• Brief
Sift the material for lines containing "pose", and return them.
★ ★ ★ ★ ★ ★ ★
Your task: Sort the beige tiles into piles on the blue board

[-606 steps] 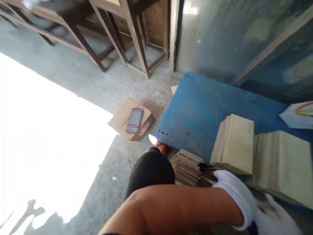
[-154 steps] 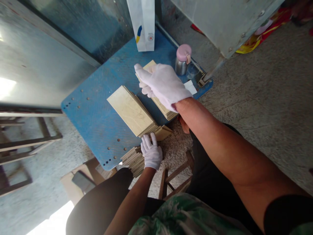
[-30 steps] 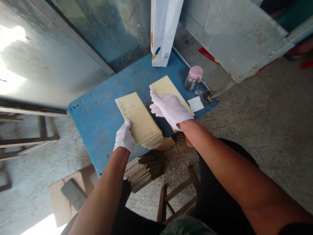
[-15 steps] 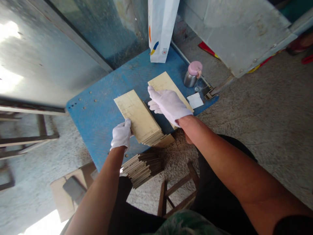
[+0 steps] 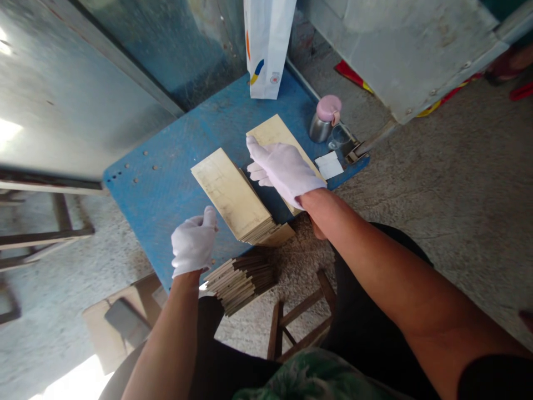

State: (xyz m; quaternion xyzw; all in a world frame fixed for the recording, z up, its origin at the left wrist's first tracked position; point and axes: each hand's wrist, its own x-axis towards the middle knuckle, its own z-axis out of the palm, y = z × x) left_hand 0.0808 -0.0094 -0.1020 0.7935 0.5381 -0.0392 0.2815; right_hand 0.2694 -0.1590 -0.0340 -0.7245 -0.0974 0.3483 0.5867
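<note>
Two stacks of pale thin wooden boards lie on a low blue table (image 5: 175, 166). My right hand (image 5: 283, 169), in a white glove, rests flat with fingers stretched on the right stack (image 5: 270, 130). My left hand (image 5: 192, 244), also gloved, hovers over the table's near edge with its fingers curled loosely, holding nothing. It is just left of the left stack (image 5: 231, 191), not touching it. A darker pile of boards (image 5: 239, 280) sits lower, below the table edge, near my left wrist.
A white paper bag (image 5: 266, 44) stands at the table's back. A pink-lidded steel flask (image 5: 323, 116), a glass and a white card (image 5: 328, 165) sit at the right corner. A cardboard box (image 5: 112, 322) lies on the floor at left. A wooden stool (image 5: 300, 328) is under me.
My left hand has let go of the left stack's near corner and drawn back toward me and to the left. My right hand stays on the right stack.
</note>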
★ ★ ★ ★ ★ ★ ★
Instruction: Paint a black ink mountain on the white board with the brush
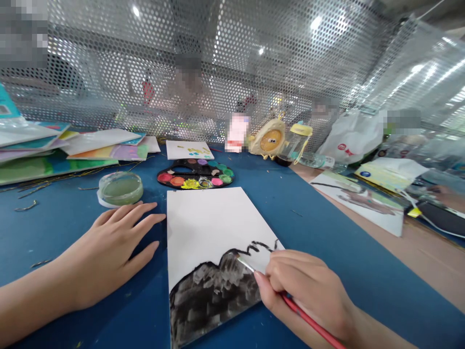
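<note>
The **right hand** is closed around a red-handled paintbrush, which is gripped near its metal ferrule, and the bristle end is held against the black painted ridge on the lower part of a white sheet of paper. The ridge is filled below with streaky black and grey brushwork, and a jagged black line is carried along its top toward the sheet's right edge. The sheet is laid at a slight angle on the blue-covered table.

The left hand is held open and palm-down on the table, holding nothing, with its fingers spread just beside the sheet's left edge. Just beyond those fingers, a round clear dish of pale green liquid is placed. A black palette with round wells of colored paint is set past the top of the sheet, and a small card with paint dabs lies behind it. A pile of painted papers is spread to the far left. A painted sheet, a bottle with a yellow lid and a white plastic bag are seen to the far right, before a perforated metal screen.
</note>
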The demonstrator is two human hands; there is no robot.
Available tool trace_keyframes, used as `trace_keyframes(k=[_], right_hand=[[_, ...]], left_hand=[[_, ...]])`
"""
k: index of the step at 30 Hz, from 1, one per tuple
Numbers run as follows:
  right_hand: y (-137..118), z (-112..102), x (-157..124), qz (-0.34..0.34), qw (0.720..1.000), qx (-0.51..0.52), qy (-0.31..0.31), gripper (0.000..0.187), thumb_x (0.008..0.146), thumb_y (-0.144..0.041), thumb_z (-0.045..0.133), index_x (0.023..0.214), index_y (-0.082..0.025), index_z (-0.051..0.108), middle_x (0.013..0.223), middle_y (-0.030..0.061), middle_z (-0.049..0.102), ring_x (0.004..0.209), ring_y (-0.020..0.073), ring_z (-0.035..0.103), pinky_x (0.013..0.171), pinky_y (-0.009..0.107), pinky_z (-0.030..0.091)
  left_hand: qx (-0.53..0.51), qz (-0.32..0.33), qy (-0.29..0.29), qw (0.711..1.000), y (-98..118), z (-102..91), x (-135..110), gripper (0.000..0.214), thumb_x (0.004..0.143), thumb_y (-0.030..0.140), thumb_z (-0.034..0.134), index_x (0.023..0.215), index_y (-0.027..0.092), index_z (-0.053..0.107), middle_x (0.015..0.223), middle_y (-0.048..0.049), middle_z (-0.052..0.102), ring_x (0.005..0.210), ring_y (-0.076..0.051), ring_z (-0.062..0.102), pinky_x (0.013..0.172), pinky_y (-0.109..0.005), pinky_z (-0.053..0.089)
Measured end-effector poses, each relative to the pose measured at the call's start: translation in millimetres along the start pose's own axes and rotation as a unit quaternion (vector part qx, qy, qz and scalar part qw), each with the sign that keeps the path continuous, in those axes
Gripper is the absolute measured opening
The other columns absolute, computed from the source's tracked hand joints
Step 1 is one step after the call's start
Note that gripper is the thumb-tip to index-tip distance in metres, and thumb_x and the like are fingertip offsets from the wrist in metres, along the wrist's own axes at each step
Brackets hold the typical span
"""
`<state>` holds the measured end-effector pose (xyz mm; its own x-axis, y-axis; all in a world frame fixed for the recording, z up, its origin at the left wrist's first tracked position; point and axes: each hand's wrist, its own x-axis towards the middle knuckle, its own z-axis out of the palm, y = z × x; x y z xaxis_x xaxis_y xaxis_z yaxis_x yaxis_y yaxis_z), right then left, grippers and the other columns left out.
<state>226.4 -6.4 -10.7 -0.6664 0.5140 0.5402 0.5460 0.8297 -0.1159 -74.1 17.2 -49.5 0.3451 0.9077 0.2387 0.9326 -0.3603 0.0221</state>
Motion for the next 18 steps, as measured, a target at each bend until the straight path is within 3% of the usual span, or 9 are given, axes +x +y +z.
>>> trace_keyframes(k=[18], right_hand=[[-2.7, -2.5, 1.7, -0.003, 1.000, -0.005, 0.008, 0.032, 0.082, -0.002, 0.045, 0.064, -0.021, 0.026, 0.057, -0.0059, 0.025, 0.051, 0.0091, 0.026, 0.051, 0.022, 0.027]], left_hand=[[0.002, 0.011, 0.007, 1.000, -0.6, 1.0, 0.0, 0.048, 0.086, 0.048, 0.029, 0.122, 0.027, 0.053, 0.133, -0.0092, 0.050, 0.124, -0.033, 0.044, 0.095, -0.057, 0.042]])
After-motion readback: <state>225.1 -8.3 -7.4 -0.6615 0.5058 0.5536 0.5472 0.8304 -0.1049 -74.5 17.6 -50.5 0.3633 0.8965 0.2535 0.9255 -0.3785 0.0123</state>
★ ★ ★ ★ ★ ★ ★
• Task response
Measured end-effector poses, each relative to the pose measured at the call's start: translation in millimetres along the start pose's own axes and rotation as a unit quaternion (vector part qx, qy, qz and scalar part qw), each with the sign that keeps the path continuous, in those axes
`<state>` holds the measured end-effector pose (xyz mm; its own x-axis, y-axis; all in a world frame fixed for the recording, z up, its origin at the left wrist's first tracked position; point and axes: each hand's wrist, its own x-axis towards the middle knuckle, its own z-axis out of the palm, y = z × x; x y z xaxis_x xaxis_y xaxis_z yaxis_x yaxis_y yaxis_z), right then left, grippers and the other columns left out.

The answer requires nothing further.